## Work request
Lines from the entries below that hold "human" form the answer; copy all of them.

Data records
·····

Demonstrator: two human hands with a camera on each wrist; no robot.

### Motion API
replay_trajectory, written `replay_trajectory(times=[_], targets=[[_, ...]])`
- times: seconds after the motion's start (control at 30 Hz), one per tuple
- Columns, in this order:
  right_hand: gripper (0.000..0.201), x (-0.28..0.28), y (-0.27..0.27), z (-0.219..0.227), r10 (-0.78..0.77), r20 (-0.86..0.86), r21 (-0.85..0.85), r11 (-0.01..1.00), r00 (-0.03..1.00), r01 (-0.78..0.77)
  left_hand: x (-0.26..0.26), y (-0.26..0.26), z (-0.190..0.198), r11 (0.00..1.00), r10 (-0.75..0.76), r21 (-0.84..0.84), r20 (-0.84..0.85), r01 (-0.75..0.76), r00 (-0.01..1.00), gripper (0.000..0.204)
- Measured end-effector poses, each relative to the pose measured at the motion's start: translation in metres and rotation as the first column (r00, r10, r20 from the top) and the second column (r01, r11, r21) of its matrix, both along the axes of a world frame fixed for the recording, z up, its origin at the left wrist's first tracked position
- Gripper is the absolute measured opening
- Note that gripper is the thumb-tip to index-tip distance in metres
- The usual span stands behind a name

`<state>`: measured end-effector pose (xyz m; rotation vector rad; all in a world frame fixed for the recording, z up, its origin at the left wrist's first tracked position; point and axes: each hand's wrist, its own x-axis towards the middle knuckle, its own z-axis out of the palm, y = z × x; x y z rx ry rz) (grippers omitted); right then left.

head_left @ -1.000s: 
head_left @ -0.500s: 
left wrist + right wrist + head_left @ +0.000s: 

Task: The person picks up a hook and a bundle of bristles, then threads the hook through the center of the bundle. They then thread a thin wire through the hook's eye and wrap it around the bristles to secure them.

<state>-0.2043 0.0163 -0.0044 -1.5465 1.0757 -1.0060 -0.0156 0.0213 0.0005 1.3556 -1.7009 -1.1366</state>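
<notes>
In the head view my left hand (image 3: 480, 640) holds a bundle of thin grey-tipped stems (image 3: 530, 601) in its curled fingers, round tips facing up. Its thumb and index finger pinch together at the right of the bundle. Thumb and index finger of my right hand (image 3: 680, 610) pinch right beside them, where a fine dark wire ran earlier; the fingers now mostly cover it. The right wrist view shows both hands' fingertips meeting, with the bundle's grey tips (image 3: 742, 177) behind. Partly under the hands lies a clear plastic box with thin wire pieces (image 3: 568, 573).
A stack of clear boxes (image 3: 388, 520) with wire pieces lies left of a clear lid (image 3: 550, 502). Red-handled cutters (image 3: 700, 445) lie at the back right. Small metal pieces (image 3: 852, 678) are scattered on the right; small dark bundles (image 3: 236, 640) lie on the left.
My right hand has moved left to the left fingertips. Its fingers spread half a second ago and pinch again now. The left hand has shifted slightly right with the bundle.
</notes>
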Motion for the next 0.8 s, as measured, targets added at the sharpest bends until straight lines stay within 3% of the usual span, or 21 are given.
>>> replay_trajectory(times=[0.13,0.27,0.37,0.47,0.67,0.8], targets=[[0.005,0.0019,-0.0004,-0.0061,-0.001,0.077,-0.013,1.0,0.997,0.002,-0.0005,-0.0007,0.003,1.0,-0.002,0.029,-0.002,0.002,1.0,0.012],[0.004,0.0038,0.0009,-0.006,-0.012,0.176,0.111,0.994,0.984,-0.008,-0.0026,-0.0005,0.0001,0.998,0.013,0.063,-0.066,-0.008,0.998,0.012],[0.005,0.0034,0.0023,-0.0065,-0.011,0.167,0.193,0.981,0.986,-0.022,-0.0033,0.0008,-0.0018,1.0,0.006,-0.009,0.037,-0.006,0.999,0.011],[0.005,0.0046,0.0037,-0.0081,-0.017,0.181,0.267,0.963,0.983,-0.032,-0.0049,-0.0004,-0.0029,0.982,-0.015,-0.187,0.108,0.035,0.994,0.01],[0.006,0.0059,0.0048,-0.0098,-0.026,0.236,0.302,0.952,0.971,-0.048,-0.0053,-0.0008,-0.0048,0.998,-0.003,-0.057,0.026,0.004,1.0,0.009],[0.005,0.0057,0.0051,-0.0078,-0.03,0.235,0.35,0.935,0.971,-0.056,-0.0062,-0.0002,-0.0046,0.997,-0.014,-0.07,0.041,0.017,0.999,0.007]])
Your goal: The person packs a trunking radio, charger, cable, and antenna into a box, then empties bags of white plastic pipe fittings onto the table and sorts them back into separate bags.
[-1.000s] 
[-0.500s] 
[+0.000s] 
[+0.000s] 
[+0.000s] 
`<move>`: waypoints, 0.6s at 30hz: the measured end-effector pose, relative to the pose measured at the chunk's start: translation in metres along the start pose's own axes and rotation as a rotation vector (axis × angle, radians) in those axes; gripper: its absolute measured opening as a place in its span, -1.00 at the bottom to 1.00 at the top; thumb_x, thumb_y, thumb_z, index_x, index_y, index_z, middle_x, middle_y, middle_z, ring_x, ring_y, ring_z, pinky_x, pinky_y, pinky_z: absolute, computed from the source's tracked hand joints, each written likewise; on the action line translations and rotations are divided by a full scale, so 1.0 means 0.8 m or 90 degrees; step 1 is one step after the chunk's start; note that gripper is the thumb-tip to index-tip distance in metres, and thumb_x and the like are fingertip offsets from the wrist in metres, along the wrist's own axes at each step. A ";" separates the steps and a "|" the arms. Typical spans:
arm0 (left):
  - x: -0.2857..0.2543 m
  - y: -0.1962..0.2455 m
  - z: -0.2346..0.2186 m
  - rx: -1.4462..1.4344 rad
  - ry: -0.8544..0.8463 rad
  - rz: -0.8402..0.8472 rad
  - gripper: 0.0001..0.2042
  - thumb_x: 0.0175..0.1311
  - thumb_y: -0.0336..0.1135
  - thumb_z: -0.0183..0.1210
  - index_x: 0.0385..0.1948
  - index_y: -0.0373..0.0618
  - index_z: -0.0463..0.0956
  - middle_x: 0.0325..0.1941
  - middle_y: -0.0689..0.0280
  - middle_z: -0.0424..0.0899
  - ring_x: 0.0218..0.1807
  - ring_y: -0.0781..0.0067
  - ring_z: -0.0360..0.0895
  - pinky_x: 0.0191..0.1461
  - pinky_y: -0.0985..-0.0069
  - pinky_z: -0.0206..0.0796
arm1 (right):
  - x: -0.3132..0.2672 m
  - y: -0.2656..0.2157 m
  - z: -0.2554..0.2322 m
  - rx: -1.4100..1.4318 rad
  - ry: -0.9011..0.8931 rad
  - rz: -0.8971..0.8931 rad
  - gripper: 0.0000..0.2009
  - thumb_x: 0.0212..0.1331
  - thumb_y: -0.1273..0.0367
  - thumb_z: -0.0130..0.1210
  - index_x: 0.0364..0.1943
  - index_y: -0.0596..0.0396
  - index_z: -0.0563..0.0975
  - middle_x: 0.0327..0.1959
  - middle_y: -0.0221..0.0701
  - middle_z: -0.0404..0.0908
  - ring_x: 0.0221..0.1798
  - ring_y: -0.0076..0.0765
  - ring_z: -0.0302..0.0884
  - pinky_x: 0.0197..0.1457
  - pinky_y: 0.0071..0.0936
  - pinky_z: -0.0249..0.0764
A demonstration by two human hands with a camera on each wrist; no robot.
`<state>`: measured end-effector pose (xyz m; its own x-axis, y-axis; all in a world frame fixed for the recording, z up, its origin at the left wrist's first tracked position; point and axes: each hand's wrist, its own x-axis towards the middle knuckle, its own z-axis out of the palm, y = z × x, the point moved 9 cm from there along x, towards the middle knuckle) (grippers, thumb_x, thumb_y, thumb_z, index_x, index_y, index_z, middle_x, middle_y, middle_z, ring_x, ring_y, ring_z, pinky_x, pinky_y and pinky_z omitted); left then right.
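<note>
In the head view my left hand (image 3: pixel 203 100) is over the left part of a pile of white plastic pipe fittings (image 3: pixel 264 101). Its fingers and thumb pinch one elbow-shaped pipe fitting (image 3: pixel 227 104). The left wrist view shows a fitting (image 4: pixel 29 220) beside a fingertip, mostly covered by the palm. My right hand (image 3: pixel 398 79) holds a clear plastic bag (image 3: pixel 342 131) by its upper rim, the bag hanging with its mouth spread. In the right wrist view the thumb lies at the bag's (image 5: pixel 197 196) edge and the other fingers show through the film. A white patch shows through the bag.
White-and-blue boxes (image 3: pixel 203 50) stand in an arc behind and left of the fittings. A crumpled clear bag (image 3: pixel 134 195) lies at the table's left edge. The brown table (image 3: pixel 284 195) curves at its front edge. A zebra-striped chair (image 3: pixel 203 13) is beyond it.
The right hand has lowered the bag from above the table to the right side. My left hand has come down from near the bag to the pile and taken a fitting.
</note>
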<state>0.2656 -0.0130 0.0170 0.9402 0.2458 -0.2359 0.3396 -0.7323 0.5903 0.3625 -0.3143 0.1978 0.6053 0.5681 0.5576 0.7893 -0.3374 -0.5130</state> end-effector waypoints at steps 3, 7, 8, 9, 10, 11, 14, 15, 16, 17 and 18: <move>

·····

## Task output
Demonstrator: two human hands with a camera on each wrist; no robot.
A demonstration by two human hands with a camera on each wrist; no robot.

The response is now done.